Níveis atuais de CO2 são os mais altos em 14 milhões de anos, aponta estudo

Queimada na região de Altamira (PA), na Amazônia
Queimada na região de Altamira (PA), na Amazônia — Foto: João Laet / AFP

Os níveis atuais de dióxido de carbono na atmosfera são os mais altos registrados na Terra em 14 milhões de anos, revelou um amplo estudo divulgado nesta quinta-feira, que evoca as condições climáticas inóspitas às quais a humanidade se dirige. Publicado na revista Science, o estudo rastreia os níveis de CO2 desde 66 milhões de anos antes de Cristo até a atualidade, com uma precisão sem precedentes.

“Isto nos mostra até que ponto o que se está fazendo agora é realmente insólito na História da Terra”, explicou à AFP a principal autora do estudo, Baerbel Hoenisch, pesquisadora da Universidade de Columbia, em Nova York.

A última vez que a atmosfera do planeta conteve a mesma concentração do principal gás de efeito estufa (CO2) que hoje, cerca de 420 ppm (partes por milhão), foi entre 14 e 16 milhões de anos atrás. Isto remonta a muito mais tempo do que os cientistas estimaram anteriormente (entre três e cinco milhões de anos atrás). Entre 14 e 16 milhões de anos atrás, por exemplo, não havia cobertura de gelo na Groenlândia.

No entanto, “nossa civilização está acostumada ao nível do mar atual, aos trópicos quentes, aos polos frios e às regiões temperadas, que se beneficiam de muitas chuvas”, adverte Baerbel Hoenisch.

“Nossa espécie (…) começou a evoluir há apenas três milhões de anos”, lembra a cientista. “Nunca experimentamos nada similar a este clima quente”.

Antes da era industrial, a concentração de CO2 na atmosfera beirava as 280 ppm. Com as atividades humanas, aumentaram em 50%, o que provocou um aumento das temperaturas de cerca de 1,2 °C. E se as emissões continuarem, a concentração poderia aumentar até 600 ou 800 ppm, taxas alcançadas durante o Eoceno (entre 30 e 40 milhões de anos atrás), antes de a Antártica estar coberta de gelo e quando a vida silvestre e a flora do planeta eram muito diferentes, com, por exemplo, insetos enormes.

O estudo publicado nesta quinta-feira na revista Science é o resultado de sete anos de trabalho de um grupo de 80 pesquisadores de 16 países. Suas conclusões são consideradas um consenso científico.

A contribuição desta pesquisa não consiste tanto na compilação de novos dados, mas no trabalho minucioso de reavaliação e síntese de trabalhos já existentes para atualizá-los e classificá-los segundo sua confiabilidade, o que permitiu usar os melhores dados para poder desenhar uma imagem geral.

Para reconstruir os climas passados, uma técnica muito conhecida consiste em recuperar das profundezas da calota polar as bolhas de ar que capturaram a composição da atmosfera na época. Mas esta técnica só permite retroceder em centenas de milhares de anos. Para ir além, deve-se recorrer a marcadores indiretos. O estudo químico de folhas antigas, minerais ou plâncton permitiu, assim, reduzir a concentração de CO2 em épocas mais remotas.

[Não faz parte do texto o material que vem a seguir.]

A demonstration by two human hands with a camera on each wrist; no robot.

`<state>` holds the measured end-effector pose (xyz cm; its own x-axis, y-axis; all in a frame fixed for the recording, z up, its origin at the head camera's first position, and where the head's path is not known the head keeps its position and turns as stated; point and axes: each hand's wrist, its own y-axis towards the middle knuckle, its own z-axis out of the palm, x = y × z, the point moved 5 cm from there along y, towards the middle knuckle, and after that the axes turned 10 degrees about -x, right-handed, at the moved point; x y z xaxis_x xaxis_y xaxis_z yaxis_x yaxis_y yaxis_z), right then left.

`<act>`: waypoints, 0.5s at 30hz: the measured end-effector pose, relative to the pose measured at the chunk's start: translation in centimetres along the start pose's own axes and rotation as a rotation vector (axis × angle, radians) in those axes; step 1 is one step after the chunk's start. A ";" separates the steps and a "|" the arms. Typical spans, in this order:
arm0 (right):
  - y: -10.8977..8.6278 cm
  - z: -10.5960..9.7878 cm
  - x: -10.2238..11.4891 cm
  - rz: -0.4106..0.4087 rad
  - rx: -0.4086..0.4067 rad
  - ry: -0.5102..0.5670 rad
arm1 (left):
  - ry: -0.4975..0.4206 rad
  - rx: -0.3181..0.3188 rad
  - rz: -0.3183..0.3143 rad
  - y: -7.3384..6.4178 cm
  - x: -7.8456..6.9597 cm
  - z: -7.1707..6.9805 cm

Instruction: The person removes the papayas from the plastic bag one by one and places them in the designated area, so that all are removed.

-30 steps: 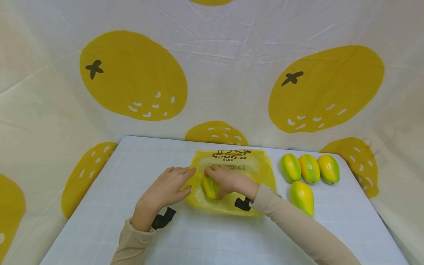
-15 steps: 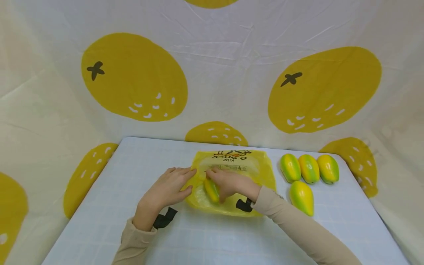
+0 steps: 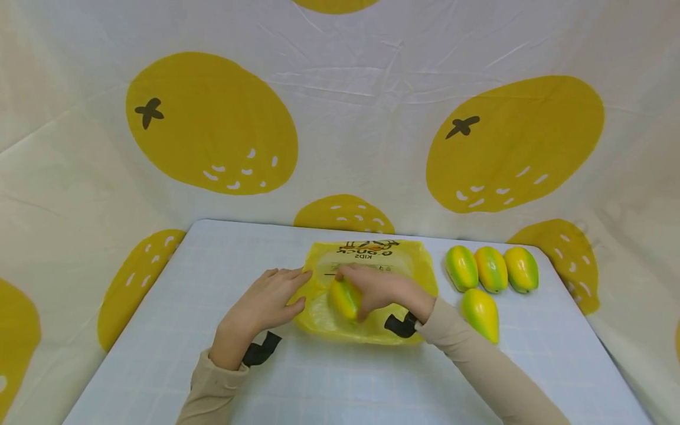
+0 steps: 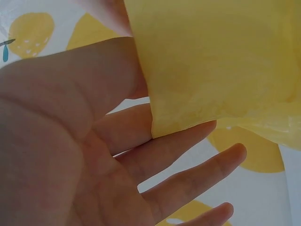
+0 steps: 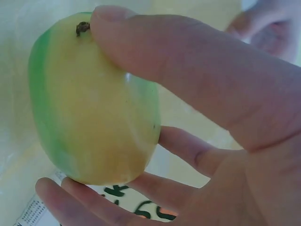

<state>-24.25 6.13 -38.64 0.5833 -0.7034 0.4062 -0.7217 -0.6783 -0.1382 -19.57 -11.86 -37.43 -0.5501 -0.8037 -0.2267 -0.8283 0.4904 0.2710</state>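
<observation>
A yellow-green papaya (image 3: 344,300) is gripped in my right hand (image 3: 374,289), over the middle of a yellow plastic bag (image 3: 414,260). In the right wrist view the thumb lies across the papaya (image 5: 89,103) near its dark stem, with fingers beneath it. Whether the fruit is inside the bag or on top, I cannot tell. At the bag's left edge is my left hand (image 3: 265,301), its fingers spread and nearly straight. The left wrist view has the bag's edge (image 4: 188,70) covering the ends of the thumb and index finger.
Right of the bag, three papayas (image 3: 493,270) stand in a row, and another papaya (image 3: 480,316) lies in front of them. The pale table (image 3: 255,242) backs onto a hanging cloth (image 3: 366,136) printed with large yellow fruit.
My right hand has shifted slightly right with the papaya, which has turned a little and shows more of its side. The left hand has hardly moved.
</observation>
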 end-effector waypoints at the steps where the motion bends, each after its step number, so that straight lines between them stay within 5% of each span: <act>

Nos últimos 66 milhões de anos, o período mais quente registrado na Terra remonta há cerca de 50 milhões, com uma concentração de CO2 de 1.600 ppm e temperaturas 12°C mais quentes do que as atuais. Estes níveis diminuíram lentamente até cerca de 2,5 milhões de anos e a época das glaciações, quando a concentração de CO2 voltou a cair a 270-280 ppm. Em seguida, mantiveram-se estáveis até que a humanidade começou a queimar combustíveis fósseis em larga escala.

Segundo o estudo, uma duplicação da taxa de concentração de CO2 esquentaria gradualmente o planeta ao longo de centenas de milhares de anos, até alcançar entre +5 e +8°C, devido aos efeitos cascata que um aumento das temperaturas provocaria. Assim, o derretimento do gelo polar reduz sua capacidade de refletir os raios do sol, acelerando ainda mais o processo.

O estudo mostra que há 56 milhões de anos, a atmosfera terrestre experimentou um rápido aumento da concentração de CO2 similar ao que conhecemos hoje e que provocou mudanças maciças nos ecossistemas que levaram cerca de 150.000 anos para se dissipar.

“Ficaremos nisso por muito tempo, a menos que capturemos o dióxido de carbono da atmosfera e interrompamos nossas emissões o mais rapidamente possível”, resumiu Baerbel Hoenisch.